Allah melanjutkan dalam ayat berikutnya QS 6:115. Telah sempurnalah kalimat Tuhanmu (Al-Quran) sebagai kalimat yang benar dan adil. Tidak ada yang dapat mengubah ubah kalimat-kalimat-Nya dan Dia lah yang Maha Mendengar lagi Maha Mengetahui. 116. Dan jika kamu menuruti kebanyakan orang-orang yang di muka bumi ini, niscaya mereka akan menyesatkanmu dari jalan Allah. Mereka tidak lain hanyalah mengikuti persangkaan belaka, dan mereka tidak lain hanyalah berdusta (terhadap Allah).

Subhanallah, cahaya Allah seperti petunjukNya adalah cahaya dan kita melihat karakteristik cahaya yang bisa kita kenali seperti itu.

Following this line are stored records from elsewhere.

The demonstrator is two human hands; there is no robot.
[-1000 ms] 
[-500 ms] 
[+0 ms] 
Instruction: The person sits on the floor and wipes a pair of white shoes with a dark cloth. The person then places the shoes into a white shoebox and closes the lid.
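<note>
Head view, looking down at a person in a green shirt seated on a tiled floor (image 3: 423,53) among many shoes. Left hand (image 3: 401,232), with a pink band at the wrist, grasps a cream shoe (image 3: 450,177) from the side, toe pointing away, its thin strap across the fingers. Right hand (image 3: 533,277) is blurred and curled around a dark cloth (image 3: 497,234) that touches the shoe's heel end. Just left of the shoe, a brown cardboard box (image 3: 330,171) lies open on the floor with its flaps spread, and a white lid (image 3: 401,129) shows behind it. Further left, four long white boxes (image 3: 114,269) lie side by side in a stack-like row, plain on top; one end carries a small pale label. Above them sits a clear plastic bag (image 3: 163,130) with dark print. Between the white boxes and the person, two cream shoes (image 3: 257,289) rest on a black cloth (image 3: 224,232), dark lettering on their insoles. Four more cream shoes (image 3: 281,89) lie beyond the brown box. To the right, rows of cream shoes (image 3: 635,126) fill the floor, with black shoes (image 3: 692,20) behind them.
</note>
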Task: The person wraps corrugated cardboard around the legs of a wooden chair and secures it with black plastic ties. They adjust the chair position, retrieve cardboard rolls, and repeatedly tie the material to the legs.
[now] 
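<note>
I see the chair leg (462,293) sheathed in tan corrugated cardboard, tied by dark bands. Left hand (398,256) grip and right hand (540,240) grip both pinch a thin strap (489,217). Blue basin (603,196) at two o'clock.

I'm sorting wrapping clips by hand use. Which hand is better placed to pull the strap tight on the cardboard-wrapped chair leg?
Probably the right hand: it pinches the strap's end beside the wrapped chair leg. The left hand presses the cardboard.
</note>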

Sumber yang terang benderang menerangi, tidak dibungkus, tidak dimasukkan ke dalam tas, tidak direka-reka. Juga, tidak untuk diakal-akali manusia (disembunyikan), dan boleh jadi juga setiap pemahaman dari kalimat-kalimatNya dipahami berbeda-beda, sesuai dengan kapasitas dan intensitas cahaya yang sampai kepada penerimanya.

Pertanyaan yang kemudian menelisik hati : Apakah kita menjelaskan atau menggelapkan?.

—–

Referensi tambahan.


QS 24:35. Allah (Pemberi) cahaya (kepada) langit dan bumi. Perumpamaan cahaya Allah, adalah seperti sebuah lubang yang tak tembus, yang di dalamnya ada pelita besar. Pelita itu di dalam kaca (dan) kaca itu seakan-akan bintang (yang bercahaya) seperti mutiara, yang dinyalakan dengan minyak dari pohon yang berkahnya, (yaitu) pohon zaitun yang tumbuh tidak di sebelah timur (sesuatu) dan tidak pula di sebelah barat(nya), yang minyaknya (saja) hampir-hampir menerangi, walaupun tidak disentuh api. Cahaya di atas cahaya (berlapis-lapis), Allah membimbing kepada cahaya-Nya siapa yang dia kehendaki, dan Allah memperbuat perumpamaan-perumpamaan bagi manusia, dan Allah Maha Mengetahui segala sesuatu.

QS 42:52. Dan demikianlah Kami wahyukan kepadamu wahyu (Al Quran) dengan perintah Kami. Sebelumnya kamu tidaklah mengetahui apakah Al Kitab (Al Quran) dan tidak pula mengetahui apakah iman itu, tetapi Kami menjadikan Al Quran itu cahaya, yang Kami tunjuki dengan dia siapa yang kami kehendaki di antara hamba-hamba Kami. Dan sesungguhnya kamu benar- benar memberi petunjuk kepada jalan yang lurus.